I bought one from Brookstone. It is programmable from 650 TPD to 3600 TPD. It will turn CW or CCW or bidirectional. It is quiet. It was also relatively inexpensive. I have my 2 automatic watches on the winder and I am very happy with its' performance. I just checked my watches. The Louis Brandt felt a bit tight @1150 TPD bidirectional, so I turned it back to 785. It was off 2 minutes and I don't remember the last time I set it. That watch came with a Omega winder. It was a swinging type winder and it did not keep the watch wound fully. I was always adjusting the time on the watch and winding it some manually anytime I wore it, and on occasion the watch actually stopped while on the winder. My speedy auto/date was off less than 30 seconds, and I also don't remember the last time I set the time.
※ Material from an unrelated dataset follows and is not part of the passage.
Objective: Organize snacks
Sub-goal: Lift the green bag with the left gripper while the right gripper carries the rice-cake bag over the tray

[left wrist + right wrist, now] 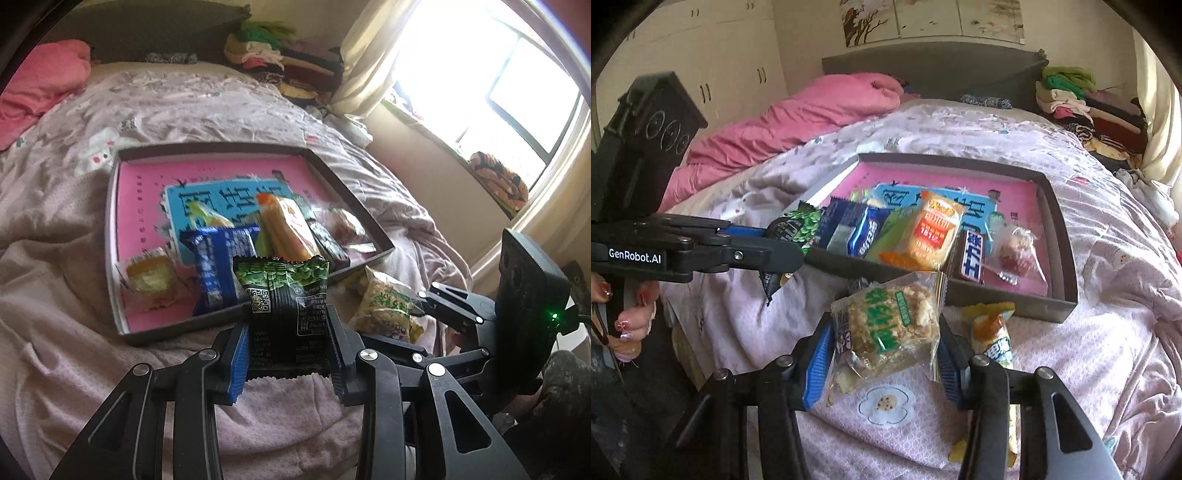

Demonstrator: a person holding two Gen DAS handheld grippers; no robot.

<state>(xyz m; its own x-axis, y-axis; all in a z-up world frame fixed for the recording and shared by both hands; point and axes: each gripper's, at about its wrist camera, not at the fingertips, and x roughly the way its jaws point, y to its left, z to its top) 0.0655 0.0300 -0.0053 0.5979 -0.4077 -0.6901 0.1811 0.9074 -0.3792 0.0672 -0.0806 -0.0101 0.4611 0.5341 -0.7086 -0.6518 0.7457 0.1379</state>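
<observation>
With left gripper (288, 354) clamped on the pea packet (282, 295) and right gripper (884, 354) on the crisp-rice bar (886, 328), carry both well over the tray (1067, 295) rim before letting go.

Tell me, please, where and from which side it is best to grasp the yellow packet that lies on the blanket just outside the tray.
Probably grip the yellow packet across its narrow middle, coming from above. It lies flat and long on the blanket, close to the tray wall, so a side approach looks blocked. Both tongs are already full.
</observation>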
I also turned it back from 1150 TPD bi to 785 TPD bi.


----------



## tigerpac

I've have a 'swinging' type Orbita that's been doing a great job - plus 5 year charge on the batteries!


----------



## Mystro

For optimal results and keeping your watch in the accuracy zone, wind up the watch fully and then place it in the winder. The ideal situation is to wear your watch every day and at night put it in the winder. You will never have to touch the crown of your watch again. A winder set properly freezes the watches main spring in the exact place it is when putting in the winder.


----------



## joeuk

I bought the cheapest piece of crap, Time Tutelary but does the job, cant set a program in but does go both ways left my smp for week and does the job only cost me £20, its quiet enough for me, its 2yrs old and still running.


----------



## SC-Texas

I have a 1950s omega seamaster with the bumper movement.
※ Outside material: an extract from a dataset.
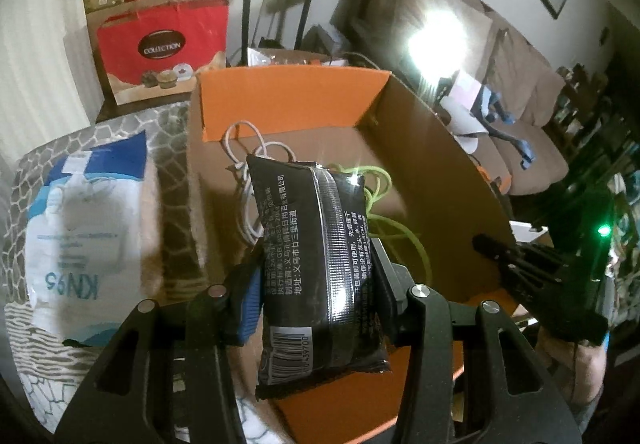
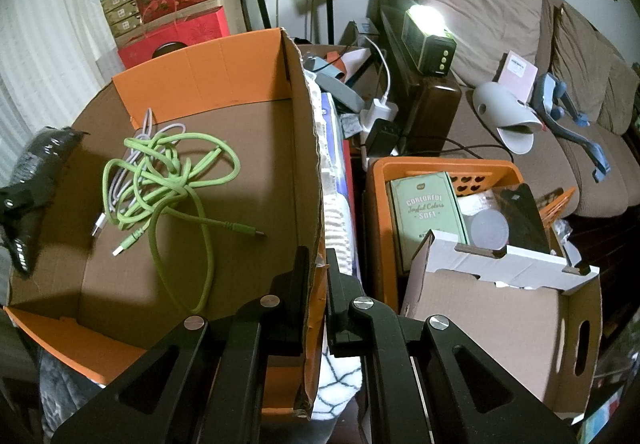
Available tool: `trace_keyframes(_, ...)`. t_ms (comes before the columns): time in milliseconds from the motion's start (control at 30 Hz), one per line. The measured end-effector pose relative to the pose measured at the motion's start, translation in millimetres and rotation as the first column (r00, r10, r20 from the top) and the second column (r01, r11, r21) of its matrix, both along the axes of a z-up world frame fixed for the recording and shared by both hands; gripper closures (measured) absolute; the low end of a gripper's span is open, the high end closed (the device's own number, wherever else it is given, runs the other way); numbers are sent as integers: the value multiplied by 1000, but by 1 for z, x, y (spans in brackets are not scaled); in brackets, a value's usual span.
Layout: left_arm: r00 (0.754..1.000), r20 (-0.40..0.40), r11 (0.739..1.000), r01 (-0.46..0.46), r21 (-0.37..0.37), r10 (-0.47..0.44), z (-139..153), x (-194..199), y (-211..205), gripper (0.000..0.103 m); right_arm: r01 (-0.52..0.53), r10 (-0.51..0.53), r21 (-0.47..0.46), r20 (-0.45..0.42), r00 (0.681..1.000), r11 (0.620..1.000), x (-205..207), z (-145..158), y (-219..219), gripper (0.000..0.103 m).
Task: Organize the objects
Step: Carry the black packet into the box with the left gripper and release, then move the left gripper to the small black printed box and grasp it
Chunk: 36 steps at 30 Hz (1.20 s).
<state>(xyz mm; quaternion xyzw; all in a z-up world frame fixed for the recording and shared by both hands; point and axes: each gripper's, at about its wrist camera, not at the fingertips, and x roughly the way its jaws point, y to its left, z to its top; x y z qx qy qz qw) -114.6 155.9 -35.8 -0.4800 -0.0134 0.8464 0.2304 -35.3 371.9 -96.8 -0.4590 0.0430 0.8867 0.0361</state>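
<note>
My left gripper (image 1: 316, 276) is shut on a black foil packet (image 1: 316, 264) with white Chinese print and a barcode, and holds it above the near edge of the orange cardboard box (image 1: 288, 100). The packet also shows at the left edge of the right wrist view (image 2: 36, 164). Inside the box lie a tangled green cable (image 2: 172, 180) and a white cable (image 2: 148, 124). My right gripper (image 2: 318, 276) is shut on the box's right side wall (image 2: 308, 164), one finger inside and one outside. It appears in the left wrist view (image 1: 520, 256) at the box's right rim.
A white KN95 mask pack (image 1: 88, 228) lies left of the box on a patterned cloth. An orange basket (image 2: 444, 168) with a green tin and a white-edged cardboard box (image 2: 500, 316) stand to the right. A sofa (image 2: 500, 44) and a lit lamp (image 2: 428, 32) are behind.
</note>
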Motion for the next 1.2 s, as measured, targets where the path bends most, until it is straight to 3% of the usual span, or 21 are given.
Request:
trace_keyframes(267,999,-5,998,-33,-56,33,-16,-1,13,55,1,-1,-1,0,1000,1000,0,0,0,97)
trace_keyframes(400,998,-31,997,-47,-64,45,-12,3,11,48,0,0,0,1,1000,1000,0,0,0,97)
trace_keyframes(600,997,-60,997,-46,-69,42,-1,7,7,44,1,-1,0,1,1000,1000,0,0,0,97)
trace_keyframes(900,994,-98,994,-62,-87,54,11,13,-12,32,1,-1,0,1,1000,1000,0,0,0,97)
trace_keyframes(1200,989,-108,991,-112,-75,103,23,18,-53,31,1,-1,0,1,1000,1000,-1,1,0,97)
what auto winder is most compatible?! 
What direction should the turns be?

how many turns per day?


----------



## SC-Texas

I had to fix my typing.


----------



## Alex_TA

I use Wolf Viceroy module 2.7.

When I wear a watch and going to wear it next day I do not put it on winder. It's waiting on the shelf. I put it on only when I'm going to leave it there for several days.

Wolf 2.7 has a possibility to program not only TPD and direction but delay too. So when I wear a watch for work hours and put it on the winder for weekend for example, I am setting 24 hours delay and 1,000 TPD for 9300/8500 movements. 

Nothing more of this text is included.